Fernanda, Rosita, Andrea, Karla y más de 17,000 niñas sacaron fuerza de flaqueza, pero no lograron evitar la tragedia. En ese momento aciago, con las vestimentas rasgadas en un cuerpo trémulo, todas gritaron, mas nadie las escuchó.
Varios días después, semanas o muchos años más tarde, todas ellas lloran desconsoladamente y por las noches, en sus sueños, vuelven a ver a los pederastas que les robaron la infancia y una vez más el terror estremece sus corazones.
“Muchas veces me despierto con el corazón agitado y veo a mi abuelo que regresa a hacerme dañ ;o. En mis sueños lo veo a él que vuelve a agarrarme, como lo hizo cuando yo tenía ocho años. A pesar de que han pasado varios años, sigo sufriendo como el primer día. He intentado quitarme la vida tres veces”, dice Melissa con la voz quebrantada.
Esa cantidad de víctimas (equivalente al 1% de la población total de niñas: 1,633,811) “es mínima”, advierte Norma Iris Coto, magistrada de la Corte de Apelaciones Penal de San Pedro Sula, pues “hay muchas que por diferentes factores, como el miedo y las amenazas, no presentan una denuncia por abuso sexual”.
Es probable, calcula Coto, que por cada víctima que llega al Ministerio Público a presentar una denuncia, dos guardan silencio en cualquier rincón del país. De ser así, en una década, unas 53,229 (equivalente al 3.26% del grupo demográfico femenino de 0 a 17 años) sufrieron agresiones.
“Yo soy una de las personas que se ha callado. Cuando tenía 13 años, una noche de un fin de semana, estaba sola en la casa, porque mi mamá andaba trabajando en El Salvador, y quería comer algo. Decidí ir a una gasolinera y cuando iba por la calle, atrás de mí frenó un carro. Se bajaron tres hombres armados y me metieron en el carro. Yo no supe qué me hicieron porque me golpearon. Cuando desperté estaba tirada cerca del Estadio Olímpico. Tenía mi buzo roto y sangre entre mis piernas”, relata María.
María, ahora con 21 años y estudiante de Ingeniería, recuerda que paró un taxi y le pidió al conductor que la llevara al Instituto Hondureño de Seguridad Social (IHSS).
“Mi mamá regresó de El Salvador, pero no pusimos la denuncia. Yo no recordaba ni el color del carro por el miedo que me invadió. Ese hecho me afectó mucho en mi vida porque caí en depresión y tuve problemas de identidad sexual, algunas veces me besé con una amiga”, dice.
Desconocidos, como los que raptaron a María, hombres cercanos a los padres de familia, abuelos, padrastros, tíos, primos e individuos insospechados de pederastia acechan con lujuria y, en un momento de soledad y absoluta indefensión, atacan a las niñas.
En Honduras, la mayoría de las víctimas (58%) tienen edades entre los 10 y 14 años y pertenecen a todos los estratos sociales.
Delmy Murcia, jefa en la costa norte de la Dirección de Niñez, Adolescencia y Familia (Dinaf), percibe que “en los últimos años ha aumentado la cifra de violación, sobre todo la violación especial (menores de 14 años)”.

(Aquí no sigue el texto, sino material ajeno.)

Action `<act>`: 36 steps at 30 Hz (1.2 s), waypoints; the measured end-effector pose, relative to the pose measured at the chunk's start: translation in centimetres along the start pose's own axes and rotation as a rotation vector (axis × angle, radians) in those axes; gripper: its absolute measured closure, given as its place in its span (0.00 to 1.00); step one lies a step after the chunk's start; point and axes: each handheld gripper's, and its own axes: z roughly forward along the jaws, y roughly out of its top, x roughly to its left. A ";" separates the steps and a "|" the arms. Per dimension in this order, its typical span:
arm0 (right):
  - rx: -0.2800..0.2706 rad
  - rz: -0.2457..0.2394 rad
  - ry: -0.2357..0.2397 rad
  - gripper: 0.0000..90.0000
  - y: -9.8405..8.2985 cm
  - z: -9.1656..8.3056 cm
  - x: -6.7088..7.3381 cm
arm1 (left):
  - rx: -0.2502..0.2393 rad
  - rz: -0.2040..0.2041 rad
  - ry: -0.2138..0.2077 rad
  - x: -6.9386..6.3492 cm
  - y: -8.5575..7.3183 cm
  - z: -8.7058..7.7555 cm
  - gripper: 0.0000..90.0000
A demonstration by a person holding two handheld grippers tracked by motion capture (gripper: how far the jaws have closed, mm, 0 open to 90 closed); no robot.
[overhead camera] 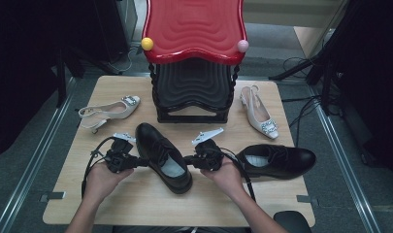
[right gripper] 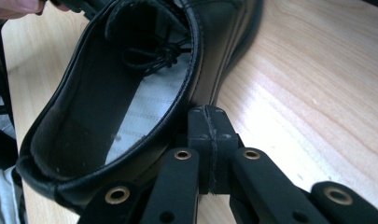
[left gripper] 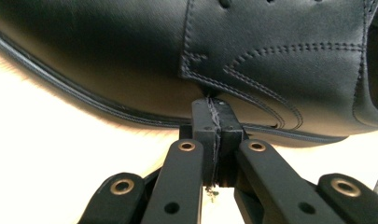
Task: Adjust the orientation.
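A black leather lace-up shoe (overhead camera: 162, 158) lies at the table's middle, toe away from me. My left gripper (overhead camera: 144, 161) is shut, and its tips touch the shoe's left side. In the left gripper view the closed tips (left gripper: 213, 105) meet the stitched upper (left gripper: 270, 56) just above the sole. My right gripper (overhead camera: 187, 160) is also shut and presses against the shoe's right side. In the right gripper view its tips (right gripper: 206, 112) rest against the outer wall below the shoe's collar (right gripper: 84, 116). Nothing is caught between either pair of jaws.
A second black shoe (overhead camera: 276, 160) lies to the right. One white slingback heel (overhead camera: 109, 110) rests at the back left, another (overhead camera: 259, 116) at the back right. A red-topped rack (overhead camera: 194, 29) with a black shelf below stands at the table's (overhead camera: 136, 208) far edge.
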 end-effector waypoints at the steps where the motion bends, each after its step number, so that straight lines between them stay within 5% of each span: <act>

“Son repetidos los casos de agresión cometidos dentro del núcleo familiar por el padrastro con el conocimiento de la madre. De padres y tíos también”, dice Murcia, con competencia en 48 municipios de Santa Bárbara, Cortés y Yoro.
Dinaf mantiene bajo protección temporal a decenas de niñas cuyos padres no ofrecen protección por ser partícipes o cómplices de la agresión. La violencia sexual contra niñas y adolescentes es un fenómeno que golpea a las sociedades más pobres y con instituciones débiles.
El Fondo de las Naciones Unidas para la Infancia (Unicef) en el informe Una situación habitual, violencia en las vidas de los niños y los adolescentes consigna que en 38 países de ingresos bajos y medianos, cerca de 17 millones de mujeres adultas aseguran haber tenido relaciones sexuales por la fuerza en la niñez. Mientras que “en 28 países de Europa, alrededor de 2.5 millones de mujeres jóvenes informan haber sido víctimas de formas de violencia sexual con y sin contacto antes de los 15 años”.
Para la psiquiatra Xenia Aguilera, subdirectora del Hospital Santa Rosita, la sociedad hondureña debe ver el abuso sexual contra las niñas como un problema realmente grave.
“Una violación provoca cambios neurobiológicos y causa trastornos que pueden afectar durante toda la vida a la víctima”, advierte Aguilera.